Given these external pressures, our results may contribute to further conservation efforts. Identifying and strengthening the protection of key habitat areas for sperm whales, particularly those used for socialisation and foraging, could reduce the risk of disturbance. In addition, improved real-time whale tracking systems, such as Repcet® (Campana et al., 2015), could help reduce the risk of collision by alerting vessels to the presence of cetaceans.
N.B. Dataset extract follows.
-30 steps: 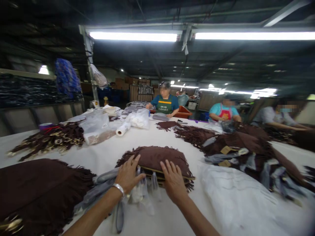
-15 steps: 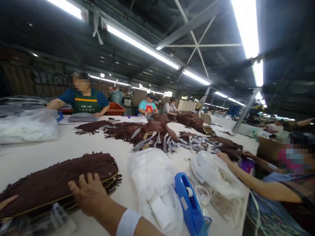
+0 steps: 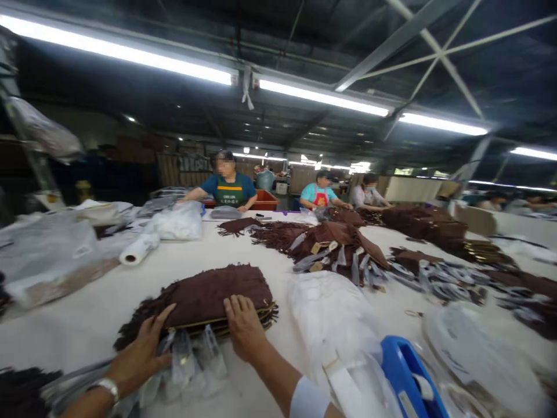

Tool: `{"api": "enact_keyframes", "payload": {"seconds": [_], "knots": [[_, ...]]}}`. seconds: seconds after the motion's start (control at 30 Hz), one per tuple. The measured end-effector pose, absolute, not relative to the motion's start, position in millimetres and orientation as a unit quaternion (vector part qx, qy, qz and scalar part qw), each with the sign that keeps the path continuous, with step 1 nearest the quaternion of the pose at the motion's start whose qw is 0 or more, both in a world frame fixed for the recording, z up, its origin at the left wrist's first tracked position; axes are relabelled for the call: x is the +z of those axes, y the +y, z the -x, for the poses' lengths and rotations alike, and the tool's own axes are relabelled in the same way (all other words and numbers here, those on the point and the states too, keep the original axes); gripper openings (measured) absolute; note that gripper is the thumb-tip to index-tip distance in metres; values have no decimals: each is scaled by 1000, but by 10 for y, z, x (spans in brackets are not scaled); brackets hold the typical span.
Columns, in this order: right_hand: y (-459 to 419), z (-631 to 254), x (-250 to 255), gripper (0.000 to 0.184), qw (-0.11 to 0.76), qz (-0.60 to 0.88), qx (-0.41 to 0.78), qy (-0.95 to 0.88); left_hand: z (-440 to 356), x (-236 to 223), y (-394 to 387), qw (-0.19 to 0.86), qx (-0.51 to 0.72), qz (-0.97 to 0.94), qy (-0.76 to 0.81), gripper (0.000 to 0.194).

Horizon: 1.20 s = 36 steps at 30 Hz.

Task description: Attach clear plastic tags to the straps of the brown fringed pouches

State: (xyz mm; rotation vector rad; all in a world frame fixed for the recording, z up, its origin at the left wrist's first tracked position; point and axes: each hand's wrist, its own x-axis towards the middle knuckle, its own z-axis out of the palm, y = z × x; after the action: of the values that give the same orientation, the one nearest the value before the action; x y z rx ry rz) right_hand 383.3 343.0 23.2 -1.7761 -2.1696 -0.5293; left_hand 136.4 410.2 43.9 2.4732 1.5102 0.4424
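A stack of brown fringed bags with gold zip edges lies before me on the white table. My right hand rests on the near right edge of the top bag, its fingers laid flat. At the near left side, my left hand has its fingers stretched over the bag edge and its thumb apart. Between my hands, plastic-wrapped pieces hang out from the front of the stack. Neither hand is closed around anything.
A blue tape dispenser and a white plastic bag are to my right. Further back lies a heap of brown bags. A plastic roll is at left. Co-workers, one in a green apron, stand across the table.
My view has swung left, so the co-worker at right is out of frame. My left hand, barely visible before, now shows fully at the stack. My right hand still rests on it.
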Motion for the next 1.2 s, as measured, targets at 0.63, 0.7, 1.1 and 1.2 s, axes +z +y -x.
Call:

Indeed, it would be interesting to update the software for the west coast of Martinique to warn sailors that sperm whales are mainly found south of Saint-Pierre at depths of over 1,000 m, that they are often far apart and almost never alone, and in particular that there are always individuals at depth when some are on the surface. In particular, more attention should be paid when a calf is present as the group may be larger.
Combining long-term passive acoustic monitoring with vessel tracking data could offer a more comprehensive understanding of how human activities influence the ecology of sperm whales. Closer collaboration between researchers, conservation organizations, and maritime authorities will be essential to ensure the coexistence of marine megafauna and sustainable human activities in the Caribbean Sea.
Conclusions
Our study, based on 24 vessel surveys over 5 months, represents the first comprehensive analysis of sperm whale habitat use in Martinique waters.
The distribution of aggregations along the Martinique coastline will make it possible to develop targeted alerts or recommendations to reduce collisions between ships and sperm whales, particularly via the Repcet® system developed in France. This system allows vessels to communicate information about the presence of cetaceans at the surface. When a cetacean is spotted, a detection radius expands over time. This radius is calculated based on a single individual, but our study shows that sperm whales are frequently observed in groups in Martinique. Therefore, the detection radius in this area should be increased to better reflect reality. In the future, sustained long-term studies are essential to capture seasonal variations in the spatial distribution of sperm whales along the Caribbean coast of Martinique. Continuous monitoring will refine our understanding of their movement dynamics and guide adaptive management strategies.